WORK ORDER.
Copy out again, unchanged, the listing below from the line that has "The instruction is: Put" through the line that has "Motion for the".

--- INFORMATION PROVIDED Enclosed Below ---

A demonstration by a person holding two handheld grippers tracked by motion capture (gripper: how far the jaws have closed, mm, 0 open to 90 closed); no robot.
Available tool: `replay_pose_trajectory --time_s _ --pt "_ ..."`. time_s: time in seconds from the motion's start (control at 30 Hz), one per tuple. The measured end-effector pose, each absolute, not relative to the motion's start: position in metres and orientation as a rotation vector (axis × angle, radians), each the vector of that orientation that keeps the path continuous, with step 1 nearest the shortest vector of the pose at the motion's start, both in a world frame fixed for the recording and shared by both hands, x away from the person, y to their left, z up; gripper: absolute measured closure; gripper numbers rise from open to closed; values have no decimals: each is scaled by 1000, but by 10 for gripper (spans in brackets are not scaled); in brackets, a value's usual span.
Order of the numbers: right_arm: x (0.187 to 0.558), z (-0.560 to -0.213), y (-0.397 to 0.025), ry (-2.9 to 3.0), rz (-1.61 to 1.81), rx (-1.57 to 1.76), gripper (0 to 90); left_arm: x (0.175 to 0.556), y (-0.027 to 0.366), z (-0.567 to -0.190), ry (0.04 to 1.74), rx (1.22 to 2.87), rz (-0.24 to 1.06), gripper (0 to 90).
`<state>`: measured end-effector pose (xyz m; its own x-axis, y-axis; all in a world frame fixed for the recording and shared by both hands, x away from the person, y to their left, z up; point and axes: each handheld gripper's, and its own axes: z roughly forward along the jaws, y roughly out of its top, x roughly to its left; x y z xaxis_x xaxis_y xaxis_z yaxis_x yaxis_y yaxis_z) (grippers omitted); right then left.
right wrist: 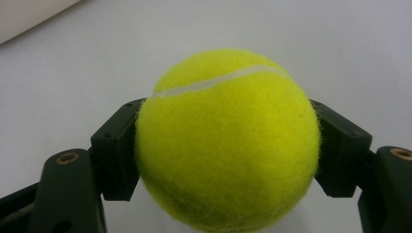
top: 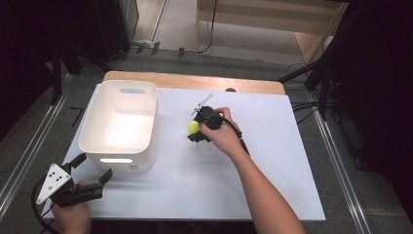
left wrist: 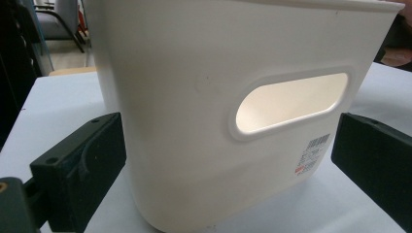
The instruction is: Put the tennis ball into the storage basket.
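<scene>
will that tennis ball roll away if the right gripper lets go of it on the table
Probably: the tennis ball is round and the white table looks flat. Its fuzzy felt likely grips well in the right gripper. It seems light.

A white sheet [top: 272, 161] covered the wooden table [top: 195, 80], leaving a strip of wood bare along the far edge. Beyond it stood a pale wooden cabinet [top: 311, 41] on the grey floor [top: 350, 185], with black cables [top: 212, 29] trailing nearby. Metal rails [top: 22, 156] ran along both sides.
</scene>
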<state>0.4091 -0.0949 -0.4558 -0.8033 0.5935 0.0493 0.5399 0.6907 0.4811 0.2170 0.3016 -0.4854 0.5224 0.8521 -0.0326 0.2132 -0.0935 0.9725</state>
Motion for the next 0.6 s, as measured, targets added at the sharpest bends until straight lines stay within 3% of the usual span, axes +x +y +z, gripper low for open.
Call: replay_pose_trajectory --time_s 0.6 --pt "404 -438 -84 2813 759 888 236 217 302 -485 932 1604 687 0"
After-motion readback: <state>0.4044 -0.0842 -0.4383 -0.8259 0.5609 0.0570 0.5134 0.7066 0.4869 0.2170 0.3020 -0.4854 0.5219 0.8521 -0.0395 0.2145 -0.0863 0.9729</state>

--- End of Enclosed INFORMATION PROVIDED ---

EXERCISE RESPONSE.
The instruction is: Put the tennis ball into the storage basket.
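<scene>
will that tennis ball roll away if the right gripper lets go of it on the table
Probably: the tennis ball is round and the white table looks flat. Its fuzzy felt likely grips well in the right gripper. It seems light.

A white sheet [top: 272, 161] covered the wooden table [top: 195, 80], leaving a strip of wood bare along the far edge. Beyond it stood a pale wooden cabinet [top: 311, 41] on the grey floor [top: 350, 185], with black cables [top: 212, 29] trailing nearby. Metal rails [top: 22, 156] ran along both sides.
</scene>
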<state>0.4091 -0.0949 -0.4558 -0.8033 0.5935 0.0493 0.5399 0.6907 0.4811 0.2170 0.3016 -0.4854 0.5224 0.8521 -0.0326 0.2132 -0.0935 0.9725</state>
Motion for the next 0.6 s, as measured, targets added at the sharpest bends until straight lines stay within 3% of the usual span, axes +x +y +z, gripper low for open.

Nothing more remains to be done for this exercise.